Records from a data collection:
★ ★ ★ ★ ★ ★ ★

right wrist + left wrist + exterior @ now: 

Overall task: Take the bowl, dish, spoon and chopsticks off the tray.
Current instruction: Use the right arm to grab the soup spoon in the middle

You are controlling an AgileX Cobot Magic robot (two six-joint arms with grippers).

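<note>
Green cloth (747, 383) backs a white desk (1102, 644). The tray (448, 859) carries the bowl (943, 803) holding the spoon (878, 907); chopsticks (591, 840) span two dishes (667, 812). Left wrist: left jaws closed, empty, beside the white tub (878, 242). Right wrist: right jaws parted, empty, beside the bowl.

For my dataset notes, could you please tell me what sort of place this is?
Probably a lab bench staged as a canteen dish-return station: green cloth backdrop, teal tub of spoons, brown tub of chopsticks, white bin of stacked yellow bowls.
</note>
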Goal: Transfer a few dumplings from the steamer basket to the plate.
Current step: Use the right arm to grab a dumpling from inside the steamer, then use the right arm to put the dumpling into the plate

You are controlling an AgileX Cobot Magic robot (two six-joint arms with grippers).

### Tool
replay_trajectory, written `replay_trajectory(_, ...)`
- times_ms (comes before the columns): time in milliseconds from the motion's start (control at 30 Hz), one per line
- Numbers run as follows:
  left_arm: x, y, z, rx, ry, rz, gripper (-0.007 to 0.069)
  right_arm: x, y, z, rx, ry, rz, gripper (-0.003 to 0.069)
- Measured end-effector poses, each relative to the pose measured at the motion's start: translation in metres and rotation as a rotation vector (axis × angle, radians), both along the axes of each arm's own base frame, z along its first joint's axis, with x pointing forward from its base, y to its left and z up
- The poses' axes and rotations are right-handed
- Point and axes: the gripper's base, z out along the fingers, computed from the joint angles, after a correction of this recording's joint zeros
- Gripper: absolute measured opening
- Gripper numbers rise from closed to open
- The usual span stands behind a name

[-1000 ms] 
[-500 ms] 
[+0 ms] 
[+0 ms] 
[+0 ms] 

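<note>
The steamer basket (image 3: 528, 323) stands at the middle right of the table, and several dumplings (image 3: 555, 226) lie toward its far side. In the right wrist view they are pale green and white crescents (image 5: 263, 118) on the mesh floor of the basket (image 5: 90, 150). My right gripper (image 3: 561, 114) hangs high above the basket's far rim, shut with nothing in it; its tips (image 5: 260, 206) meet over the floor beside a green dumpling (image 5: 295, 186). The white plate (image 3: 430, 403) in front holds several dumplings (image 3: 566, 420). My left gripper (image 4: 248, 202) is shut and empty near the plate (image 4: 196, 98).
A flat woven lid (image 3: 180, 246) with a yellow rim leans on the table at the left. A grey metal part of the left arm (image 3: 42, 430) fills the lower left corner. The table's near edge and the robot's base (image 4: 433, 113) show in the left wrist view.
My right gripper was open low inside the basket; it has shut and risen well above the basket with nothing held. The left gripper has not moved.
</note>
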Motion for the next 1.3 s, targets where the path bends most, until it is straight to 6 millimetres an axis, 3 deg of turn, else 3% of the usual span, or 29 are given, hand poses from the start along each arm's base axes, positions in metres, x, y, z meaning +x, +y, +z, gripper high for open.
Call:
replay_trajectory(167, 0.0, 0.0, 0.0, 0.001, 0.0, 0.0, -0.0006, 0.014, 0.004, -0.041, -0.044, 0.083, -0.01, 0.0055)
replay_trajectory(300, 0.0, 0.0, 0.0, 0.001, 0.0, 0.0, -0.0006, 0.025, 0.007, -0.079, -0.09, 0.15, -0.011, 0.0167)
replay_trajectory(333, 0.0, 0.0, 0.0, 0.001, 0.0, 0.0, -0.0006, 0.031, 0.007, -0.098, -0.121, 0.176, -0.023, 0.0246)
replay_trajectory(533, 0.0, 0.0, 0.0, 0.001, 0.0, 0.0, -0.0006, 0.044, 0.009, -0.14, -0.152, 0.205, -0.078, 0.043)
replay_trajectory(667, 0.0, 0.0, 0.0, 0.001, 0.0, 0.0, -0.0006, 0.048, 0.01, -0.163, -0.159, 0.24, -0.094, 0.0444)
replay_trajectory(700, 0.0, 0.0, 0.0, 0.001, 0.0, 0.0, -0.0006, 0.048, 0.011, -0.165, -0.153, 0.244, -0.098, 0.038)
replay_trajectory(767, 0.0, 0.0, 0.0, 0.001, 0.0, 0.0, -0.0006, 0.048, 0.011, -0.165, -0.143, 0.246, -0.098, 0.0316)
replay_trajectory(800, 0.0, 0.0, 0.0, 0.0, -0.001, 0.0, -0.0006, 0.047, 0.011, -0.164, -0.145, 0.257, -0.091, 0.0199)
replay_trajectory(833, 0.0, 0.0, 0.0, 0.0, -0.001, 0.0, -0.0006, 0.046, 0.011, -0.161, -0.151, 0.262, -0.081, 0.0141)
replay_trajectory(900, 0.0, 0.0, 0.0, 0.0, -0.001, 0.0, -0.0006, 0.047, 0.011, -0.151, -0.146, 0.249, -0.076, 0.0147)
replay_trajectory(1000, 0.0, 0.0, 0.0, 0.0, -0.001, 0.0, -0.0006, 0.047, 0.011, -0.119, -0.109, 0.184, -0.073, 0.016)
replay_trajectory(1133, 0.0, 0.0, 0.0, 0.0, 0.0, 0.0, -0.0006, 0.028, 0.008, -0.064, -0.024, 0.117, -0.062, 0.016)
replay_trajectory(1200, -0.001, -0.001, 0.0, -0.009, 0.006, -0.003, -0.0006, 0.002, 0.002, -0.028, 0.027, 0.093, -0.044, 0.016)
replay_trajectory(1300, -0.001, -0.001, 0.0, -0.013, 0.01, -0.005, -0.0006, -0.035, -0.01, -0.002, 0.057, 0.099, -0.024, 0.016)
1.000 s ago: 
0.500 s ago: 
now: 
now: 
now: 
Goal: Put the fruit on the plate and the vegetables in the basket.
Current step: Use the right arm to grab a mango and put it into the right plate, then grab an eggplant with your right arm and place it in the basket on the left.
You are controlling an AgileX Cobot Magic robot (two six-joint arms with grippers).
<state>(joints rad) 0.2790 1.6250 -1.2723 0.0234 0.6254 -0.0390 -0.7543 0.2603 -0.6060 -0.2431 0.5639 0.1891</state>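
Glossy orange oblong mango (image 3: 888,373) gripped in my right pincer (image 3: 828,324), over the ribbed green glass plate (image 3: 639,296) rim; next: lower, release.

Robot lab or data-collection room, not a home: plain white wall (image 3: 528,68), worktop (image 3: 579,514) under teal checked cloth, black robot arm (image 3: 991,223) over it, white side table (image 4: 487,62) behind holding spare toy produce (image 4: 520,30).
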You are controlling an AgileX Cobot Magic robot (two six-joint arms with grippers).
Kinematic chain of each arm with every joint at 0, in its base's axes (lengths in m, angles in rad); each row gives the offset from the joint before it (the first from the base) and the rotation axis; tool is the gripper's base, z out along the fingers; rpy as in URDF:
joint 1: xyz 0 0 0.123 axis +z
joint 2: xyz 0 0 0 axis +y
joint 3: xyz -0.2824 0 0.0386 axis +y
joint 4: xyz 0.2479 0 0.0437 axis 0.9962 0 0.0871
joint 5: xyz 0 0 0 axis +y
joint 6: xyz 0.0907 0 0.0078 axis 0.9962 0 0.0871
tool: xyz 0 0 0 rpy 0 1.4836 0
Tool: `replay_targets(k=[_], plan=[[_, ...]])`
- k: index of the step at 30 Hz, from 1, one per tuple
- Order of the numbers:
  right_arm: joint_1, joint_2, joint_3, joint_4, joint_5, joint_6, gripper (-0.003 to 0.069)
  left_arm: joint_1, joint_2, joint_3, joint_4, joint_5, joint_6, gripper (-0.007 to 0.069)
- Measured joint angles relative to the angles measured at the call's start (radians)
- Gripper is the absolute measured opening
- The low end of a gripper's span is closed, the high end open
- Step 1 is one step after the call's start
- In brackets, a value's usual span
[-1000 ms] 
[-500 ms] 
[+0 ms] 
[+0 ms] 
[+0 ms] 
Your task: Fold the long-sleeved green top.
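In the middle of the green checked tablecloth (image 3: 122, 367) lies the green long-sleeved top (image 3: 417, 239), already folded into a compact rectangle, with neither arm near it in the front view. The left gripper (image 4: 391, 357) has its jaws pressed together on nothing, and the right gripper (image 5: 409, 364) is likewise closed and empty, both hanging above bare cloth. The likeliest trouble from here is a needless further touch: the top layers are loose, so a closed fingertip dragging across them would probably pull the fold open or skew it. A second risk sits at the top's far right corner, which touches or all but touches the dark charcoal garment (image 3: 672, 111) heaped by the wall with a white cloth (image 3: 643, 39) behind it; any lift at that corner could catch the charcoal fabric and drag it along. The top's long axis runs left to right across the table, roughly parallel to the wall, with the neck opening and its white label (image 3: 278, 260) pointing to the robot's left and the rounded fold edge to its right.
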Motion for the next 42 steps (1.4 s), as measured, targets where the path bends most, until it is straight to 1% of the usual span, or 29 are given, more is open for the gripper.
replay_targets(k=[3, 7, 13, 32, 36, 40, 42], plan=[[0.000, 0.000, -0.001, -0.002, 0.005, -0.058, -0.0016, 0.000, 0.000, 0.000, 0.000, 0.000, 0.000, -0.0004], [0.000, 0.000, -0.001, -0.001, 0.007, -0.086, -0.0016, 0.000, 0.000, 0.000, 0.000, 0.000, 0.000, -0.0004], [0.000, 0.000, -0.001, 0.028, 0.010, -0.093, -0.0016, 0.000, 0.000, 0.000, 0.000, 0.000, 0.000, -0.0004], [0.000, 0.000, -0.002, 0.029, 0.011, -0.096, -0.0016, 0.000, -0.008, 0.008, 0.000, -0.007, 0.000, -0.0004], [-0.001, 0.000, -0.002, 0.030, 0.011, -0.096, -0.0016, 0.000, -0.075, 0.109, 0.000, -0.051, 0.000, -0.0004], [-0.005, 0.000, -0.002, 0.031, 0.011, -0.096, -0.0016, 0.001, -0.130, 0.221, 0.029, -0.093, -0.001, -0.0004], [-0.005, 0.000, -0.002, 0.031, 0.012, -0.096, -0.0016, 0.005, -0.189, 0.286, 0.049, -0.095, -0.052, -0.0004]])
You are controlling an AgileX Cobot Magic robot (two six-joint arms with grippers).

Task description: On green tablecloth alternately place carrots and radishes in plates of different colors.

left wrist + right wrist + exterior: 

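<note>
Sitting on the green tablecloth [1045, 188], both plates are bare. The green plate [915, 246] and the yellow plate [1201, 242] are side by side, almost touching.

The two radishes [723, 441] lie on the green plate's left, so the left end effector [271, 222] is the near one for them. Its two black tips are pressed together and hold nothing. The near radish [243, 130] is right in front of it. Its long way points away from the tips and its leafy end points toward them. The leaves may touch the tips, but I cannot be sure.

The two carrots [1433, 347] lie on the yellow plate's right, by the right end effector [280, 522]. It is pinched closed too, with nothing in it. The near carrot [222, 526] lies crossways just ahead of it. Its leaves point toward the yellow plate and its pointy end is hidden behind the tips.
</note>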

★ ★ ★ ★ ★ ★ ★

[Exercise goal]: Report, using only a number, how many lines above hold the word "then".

[Worked solution]: 2